MARCAS Y EVENTOS. UN FLECHAZO

El vínculo entre marcas y eventos, casi siempre, ha ido de la mano. Hoy en día la relación es cada vez más sólida.

Es evidente que toda marca necesita repercusión, por eso actualmente los eventos se han alineado convirtiéndose en otro gran aliado como medio de difusión. Cualquier acontecimiento o presentación, requiere procedimientos de organización cada vez más sofisticados, bajo una producción basada en el estudio objetivo del alcance de este y en el propio marketing del evento.

Antes de existir las redes sociales, cualquier grupo de amigos decidido en organizar alguna fiesta, un cotillón en fin de año o un encuentro deportivo, con la intención de sacar un dinero extra o por pura pasión, recurría normalmente a similares estrategias de comunicación. Lo primero que se ideaba era en un nombre original, lo siguiente, donde pegarían los carteles, o con cuantos prescriptores iban a contar, para conseguir a su público objetivo. Si era un éxito, inmediatamente se animaban en realizar una segunda edición para el siguiente año. Es entonces cuando ese nombre original pasaba a ser en un sello o una firma para sus seguidores. El éxito de esa segunda edición contaba entonces con un marketing natural, basado sobre todo en las anécdotas de los que asistieron a la primera cita, y también en las nuevas prestaciones que ofrecería ese segundo encuentro y los venideros, si todo iba bien.

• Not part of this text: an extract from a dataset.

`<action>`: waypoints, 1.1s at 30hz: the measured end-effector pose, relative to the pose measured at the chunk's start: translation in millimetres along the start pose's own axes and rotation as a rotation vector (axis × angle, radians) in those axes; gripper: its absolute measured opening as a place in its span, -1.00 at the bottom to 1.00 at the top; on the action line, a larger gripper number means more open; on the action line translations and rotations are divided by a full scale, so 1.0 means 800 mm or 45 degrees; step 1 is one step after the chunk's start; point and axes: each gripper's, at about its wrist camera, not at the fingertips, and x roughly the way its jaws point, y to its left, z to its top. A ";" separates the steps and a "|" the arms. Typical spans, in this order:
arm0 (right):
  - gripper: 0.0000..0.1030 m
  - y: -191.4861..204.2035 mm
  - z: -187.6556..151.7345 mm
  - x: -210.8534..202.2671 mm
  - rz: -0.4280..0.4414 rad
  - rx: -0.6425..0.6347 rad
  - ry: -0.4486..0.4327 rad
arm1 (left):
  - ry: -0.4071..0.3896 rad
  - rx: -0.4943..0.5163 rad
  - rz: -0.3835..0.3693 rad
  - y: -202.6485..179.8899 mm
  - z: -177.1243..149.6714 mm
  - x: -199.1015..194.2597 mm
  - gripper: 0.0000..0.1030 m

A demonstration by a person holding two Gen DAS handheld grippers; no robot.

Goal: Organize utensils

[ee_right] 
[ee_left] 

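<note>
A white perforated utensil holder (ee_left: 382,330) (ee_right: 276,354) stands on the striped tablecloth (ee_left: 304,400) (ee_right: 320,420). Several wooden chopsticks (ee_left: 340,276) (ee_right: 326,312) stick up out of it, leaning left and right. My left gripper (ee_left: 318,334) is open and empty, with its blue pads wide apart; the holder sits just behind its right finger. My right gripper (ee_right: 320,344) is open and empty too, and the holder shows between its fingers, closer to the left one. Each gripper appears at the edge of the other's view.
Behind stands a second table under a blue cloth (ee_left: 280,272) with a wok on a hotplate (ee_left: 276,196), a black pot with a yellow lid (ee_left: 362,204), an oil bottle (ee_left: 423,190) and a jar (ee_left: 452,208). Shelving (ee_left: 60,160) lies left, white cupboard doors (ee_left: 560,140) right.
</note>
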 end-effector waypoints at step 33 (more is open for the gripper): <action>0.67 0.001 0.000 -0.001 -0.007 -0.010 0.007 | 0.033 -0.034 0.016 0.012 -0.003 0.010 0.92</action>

En este acto social, que doy como ejemplo, vemos cómo nace una pequeña marca a través de un evento. Más de un festival o edición deportiva se ha iniciado de esta peculiar forma. Sin embargo, también puede cambiar el orden de los factores, cuando la firma, o marca, produce el evento como medio para perpetuarse. De una manera o de otra, la relación entre marcas y eventos es una relación de y para toda la vida.

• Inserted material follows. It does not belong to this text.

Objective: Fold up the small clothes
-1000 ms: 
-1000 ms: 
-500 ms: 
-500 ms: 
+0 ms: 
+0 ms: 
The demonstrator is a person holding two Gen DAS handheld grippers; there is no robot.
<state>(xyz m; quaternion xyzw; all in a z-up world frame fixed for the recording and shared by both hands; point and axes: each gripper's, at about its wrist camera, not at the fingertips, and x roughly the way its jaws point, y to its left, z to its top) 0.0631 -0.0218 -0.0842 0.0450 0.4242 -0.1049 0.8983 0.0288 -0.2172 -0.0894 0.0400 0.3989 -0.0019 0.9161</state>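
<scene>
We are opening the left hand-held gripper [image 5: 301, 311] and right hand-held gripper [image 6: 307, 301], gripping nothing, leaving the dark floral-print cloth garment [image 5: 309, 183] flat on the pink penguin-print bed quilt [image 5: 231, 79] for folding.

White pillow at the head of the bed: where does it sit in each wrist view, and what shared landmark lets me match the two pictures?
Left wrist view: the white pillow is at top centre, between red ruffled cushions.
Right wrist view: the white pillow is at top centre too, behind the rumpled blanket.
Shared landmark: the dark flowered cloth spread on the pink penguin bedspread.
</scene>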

Sin embargo, no podemos olvidar lo más importante. Un buen brief, su desarrollo y una buena campaña son esenciales para cualquier activación, pero sin duda, en especial para los eventos de marcas, nada de lo anterior servirá sin una propuesta de comunicación eficiente, capaz de llegar a su meta.

En gran medida, el matrimonio entre marca y evento obtendrán el mayor de los éxitos a través de un buen plan de comunicación. Pocos irán a esa boda si no les llega la invitación. Y no sólo será buena para el acontecimiento en sí, también para su trascendencia. Digitalizar un evento de marca lo mantendrá vivo durante mucho tiempo, como un amor para toda la vida, de ahí la eficacia de los eventos híbridos, pero eso lo dejo para post.